> WHAT THE EXERCISE ASKS: Line by line, transcribe all of the entries exactly.

--- DATA Enclosed Below ---

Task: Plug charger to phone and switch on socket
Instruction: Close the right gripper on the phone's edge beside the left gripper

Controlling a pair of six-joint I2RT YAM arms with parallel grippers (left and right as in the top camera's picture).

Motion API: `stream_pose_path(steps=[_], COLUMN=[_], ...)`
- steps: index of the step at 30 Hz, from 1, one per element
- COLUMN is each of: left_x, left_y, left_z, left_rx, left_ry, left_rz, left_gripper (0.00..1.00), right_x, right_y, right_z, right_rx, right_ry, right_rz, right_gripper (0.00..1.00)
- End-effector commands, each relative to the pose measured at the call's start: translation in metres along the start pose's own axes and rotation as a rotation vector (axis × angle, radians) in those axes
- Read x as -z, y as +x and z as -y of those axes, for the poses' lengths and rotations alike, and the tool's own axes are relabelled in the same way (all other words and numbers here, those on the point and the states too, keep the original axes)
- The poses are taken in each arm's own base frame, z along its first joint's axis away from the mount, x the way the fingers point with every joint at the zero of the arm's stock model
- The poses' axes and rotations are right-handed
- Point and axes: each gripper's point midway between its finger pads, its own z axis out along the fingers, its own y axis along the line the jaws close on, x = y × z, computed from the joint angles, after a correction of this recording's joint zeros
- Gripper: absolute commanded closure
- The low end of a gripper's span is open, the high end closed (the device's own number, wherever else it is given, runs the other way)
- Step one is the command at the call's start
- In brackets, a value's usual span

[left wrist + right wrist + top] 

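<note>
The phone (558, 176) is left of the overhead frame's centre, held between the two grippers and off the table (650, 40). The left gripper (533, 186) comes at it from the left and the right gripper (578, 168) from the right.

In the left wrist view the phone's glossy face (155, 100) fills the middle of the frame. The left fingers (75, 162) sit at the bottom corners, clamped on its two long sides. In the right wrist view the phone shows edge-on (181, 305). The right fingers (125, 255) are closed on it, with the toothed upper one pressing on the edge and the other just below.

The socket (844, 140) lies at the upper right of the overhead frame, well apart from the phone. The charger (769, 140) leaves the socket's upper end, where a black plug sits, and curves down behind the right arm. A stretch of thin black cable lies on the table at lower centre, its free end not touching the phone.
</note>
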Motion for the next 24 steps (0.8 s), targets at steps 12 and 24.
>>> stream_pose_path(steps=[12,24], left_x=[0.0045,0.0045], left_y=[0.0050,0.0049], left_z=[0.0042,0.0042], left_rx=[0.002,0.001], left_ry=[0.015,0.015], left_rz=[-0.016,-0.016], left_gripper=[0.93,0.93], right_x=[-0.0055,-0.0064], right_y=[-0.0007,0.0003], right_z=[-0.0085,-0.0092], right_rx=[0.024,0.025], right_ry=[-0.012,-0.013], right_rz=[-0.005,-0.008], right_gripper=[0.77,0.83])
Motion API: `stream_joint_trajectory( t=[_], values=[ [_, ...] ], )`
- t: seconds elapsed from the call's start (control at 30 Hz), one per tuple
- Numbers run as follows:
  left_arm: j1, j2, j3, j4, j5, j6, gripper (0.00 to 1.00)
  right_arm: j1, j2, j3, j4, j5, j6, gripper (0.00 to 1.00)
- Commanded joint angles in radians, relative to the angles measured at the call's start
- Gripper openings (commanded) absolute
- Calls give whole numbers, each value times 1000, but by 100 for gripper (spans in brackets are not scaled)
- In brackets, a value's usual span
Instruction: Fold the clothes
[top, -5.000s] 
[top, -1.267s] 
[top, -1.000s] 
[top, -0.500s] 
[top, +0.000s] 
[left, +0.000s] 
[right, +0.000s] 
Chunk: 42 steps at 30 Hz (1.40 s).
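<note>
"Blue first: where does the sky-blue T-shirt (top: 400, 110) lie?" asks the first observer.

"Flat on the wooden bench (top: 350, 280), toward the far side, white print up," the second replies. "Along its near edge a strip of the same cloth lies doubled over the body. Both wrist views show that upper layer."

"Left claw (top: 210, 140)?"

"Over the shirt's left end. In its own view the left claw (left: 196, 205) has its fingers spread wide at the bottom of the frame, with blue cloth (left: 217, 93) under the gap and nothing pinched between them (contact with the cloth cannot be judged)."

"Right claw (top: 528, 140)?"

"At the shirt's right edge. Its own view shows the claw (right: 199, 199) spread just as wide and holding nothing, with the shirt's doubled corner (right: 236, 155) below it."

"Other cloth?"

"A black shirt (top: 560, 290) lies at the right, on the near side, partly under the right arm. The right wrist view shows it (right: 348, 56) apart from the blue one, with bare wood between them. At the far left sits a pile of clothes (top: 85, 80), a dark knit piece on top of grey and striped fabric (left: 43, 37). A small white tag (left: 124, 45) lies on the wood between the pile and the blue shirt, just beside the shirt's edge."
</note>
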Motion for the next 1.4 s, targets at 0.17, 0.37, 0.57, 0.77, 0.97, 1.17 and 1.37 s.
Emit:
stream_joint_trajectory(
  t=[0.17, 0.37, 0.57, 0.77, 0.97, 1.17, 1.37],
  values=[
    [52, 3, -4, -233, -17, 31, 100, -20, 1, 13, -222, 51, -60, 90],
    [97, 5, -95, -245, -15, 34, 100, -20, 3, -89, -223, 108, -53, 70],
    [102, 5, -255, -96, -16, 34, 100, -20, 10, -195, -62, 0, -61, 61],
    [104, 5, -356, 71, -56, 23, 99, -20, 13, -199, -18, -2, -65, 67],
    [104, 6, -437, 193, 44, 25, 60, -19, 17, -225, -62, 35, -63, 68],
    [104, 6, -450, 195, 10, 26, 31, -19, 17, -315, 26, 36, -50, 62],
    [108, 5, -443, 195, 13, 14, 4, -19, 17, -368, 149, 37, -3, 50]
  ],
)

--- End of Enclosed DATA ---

> COMPLETED EXERCISE:
Task: Plug charger to phone and switch on socket
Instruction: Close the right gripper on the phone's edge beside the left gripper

Controlling a pair of six-joint I2RT YAM arms with parallel grippers (left and right as in the top camera's picture).

Motion API: `stream_pose_path(steps=[_], COLUMN=[_], ...)`
- steps: index of the step at 30 Hz, from 1, one per element
- COLUMN is each of: left_x, left_y, left_z, left_rx, left_ry, left_rz, left_gripper (0.00..1.00), right_x, right_y, right_z, right_rx, right_ry, right_rz, right_gripper (0.00..1.00)
- End-effector commands, each relative to the pose measured at the call's start: translation in metres along the start pose's own axes and rotation as a rotation vector (axis × angle, radians) in those axes
- Read x as -z, y as +x and z as -y of those axes, for the poses' lengths and rotations alike, and the tool's own axes are relabelled in the same way (all other words and numbers here, those on the point and the states too, keep the original axes)
- The poses are taken in each arm's own base frame, z along its first joint's axis away from the mount, x the way the fingers point with every joint at the zero of the arm's stock model
- The poses' axes and rotations are right-handed
- Point and axes: each gripper's point midway between its finger pads, its own z axis out along the fingers, its own y axis along the line the jaws close on, x = y × z, computed from the joint angles, after a correction of this recording's joint zeros
- Gripper: absolute commanded closure
- The low end of a gripper's span is open, the high end closed (the device's own number, wherever else it is given, runs the other way)
- Step one is the command at the call's start
- In brackets, a value's usual span

[left wrist + right wrist + top] 

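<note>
The phone (558, 176) is left of the overhead frame's centre, held between the two grippers and off the table (650, 40). The left gripper (533, 186) comes at it from the left and the right gripper (578, 168) from the right.

In the left wrist view the phone's glossy face (155, 100) fills the middle of the frame. The left fingers (75, 162) sit at the bottom corners, clamped on its two long sides. In the right wrist view the phone shows edge-on (181, 305). The right fingers (125, 255) are closed on it, with the toothed upper one pressing on the edge and the other just below.

The socket (844, 140) lies at the upper right of the overhead frame, well apart from the phone. The charger (769, 140) leaves the socket's upper end, where a black plug sits, and curves down behind the right arm. A stretch of thin black cable lies on the table at lower centre, its free end not touching the phone.
</note>
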Motion for the next 24 steps (0.8 s), targets at steps 12 and 24.
>>> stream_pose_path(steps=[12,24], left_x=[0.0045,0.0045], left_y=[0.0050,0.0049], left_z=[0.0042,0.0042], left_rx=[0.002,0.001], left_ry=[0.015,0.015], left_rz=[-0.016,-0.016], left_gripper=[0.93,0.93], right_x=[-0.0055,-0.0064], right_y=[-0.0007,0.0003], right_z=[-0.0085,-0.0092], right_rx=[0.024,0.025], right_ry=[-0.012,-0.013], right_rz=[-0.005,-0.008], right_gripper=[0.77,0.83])
Motion API: `stream_joint_trajectory( t=[_], values=[ [_, ...] ], )`
- t: seconds elapsed from the call's start (control at 30 Hz), one per tuple
- Numbers run as follows:
  left_arm: j1, j2, j3, j4, j5, j6, gripper (0.00 to 1.00)
  right_arm: j1, j2, j3, j4, j5, j6, gripper (0.00 to 1.00)
- Commanded joint angles in radians, relative to the angles measured at the call's start
- Gripper openings (commanded) absolute
- Calls give whole numbers, each value times 1000, but by 100 for gripper (spans in brackets are not scaled)
- In brackets, a value's usual span
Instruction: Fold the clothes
[top, -5.000s] 
[top, -1.267s] 
[top, -1.000s] 
[top, -0.500s] 
[top, +0.000s] 
[left, +0.000s] 
[right, +0.000s] 
Chunk: 42 steps at 30 Hz (1.40 s).
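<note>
"Blue first: where does the sky-blue T-shirt (top: 400, 110) lie?" asks the first observer.

"Flat on the wooden bench (top: 350, 280), toward the far side, white print up," the second replies. "Along its near edge a strip of the same cloth lies doubled over the body. Both wrist views show that upper layer."

"Left claw (top: 210, 140)?"

"Over the shirt's left end. In its own view the left claw (left: 196, 205) has its fingers spread wide at the bottom of the frame, with blue cloth (left: 217, 93) under the gap and nothing pinched between them (contact with the cloth cannot be judged)."

"Right claw (top: 528, 140)?"

"At the shirt's right edge. Its own view shows the claw (right: 199, 199) spread just as wide and holding nothing, with the shirt's doubled corner (right: 236, 155) below it."

"Other cloth?"

"A black shirt (top: 560, 290) lies at the right, on the near side, partly under the right arm. The right wrist view shows it (right: 348, 56) apart from the blue one, with bare wood between them. At the far left sits a pile of clothes (top: 85, 80), a dark knit piece on top of grey and striped fabric (left: 43, 37). A small white tag (left: 124, 45) lies on the wood between the pile and the blue shirt, just beside the shirt's edge."
</note>
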Motion for the next 1.4 s, targets at 0.17, 0.37, 0.57, 0.77, 0.97, 1.17 and 1.37 s.
Emit:
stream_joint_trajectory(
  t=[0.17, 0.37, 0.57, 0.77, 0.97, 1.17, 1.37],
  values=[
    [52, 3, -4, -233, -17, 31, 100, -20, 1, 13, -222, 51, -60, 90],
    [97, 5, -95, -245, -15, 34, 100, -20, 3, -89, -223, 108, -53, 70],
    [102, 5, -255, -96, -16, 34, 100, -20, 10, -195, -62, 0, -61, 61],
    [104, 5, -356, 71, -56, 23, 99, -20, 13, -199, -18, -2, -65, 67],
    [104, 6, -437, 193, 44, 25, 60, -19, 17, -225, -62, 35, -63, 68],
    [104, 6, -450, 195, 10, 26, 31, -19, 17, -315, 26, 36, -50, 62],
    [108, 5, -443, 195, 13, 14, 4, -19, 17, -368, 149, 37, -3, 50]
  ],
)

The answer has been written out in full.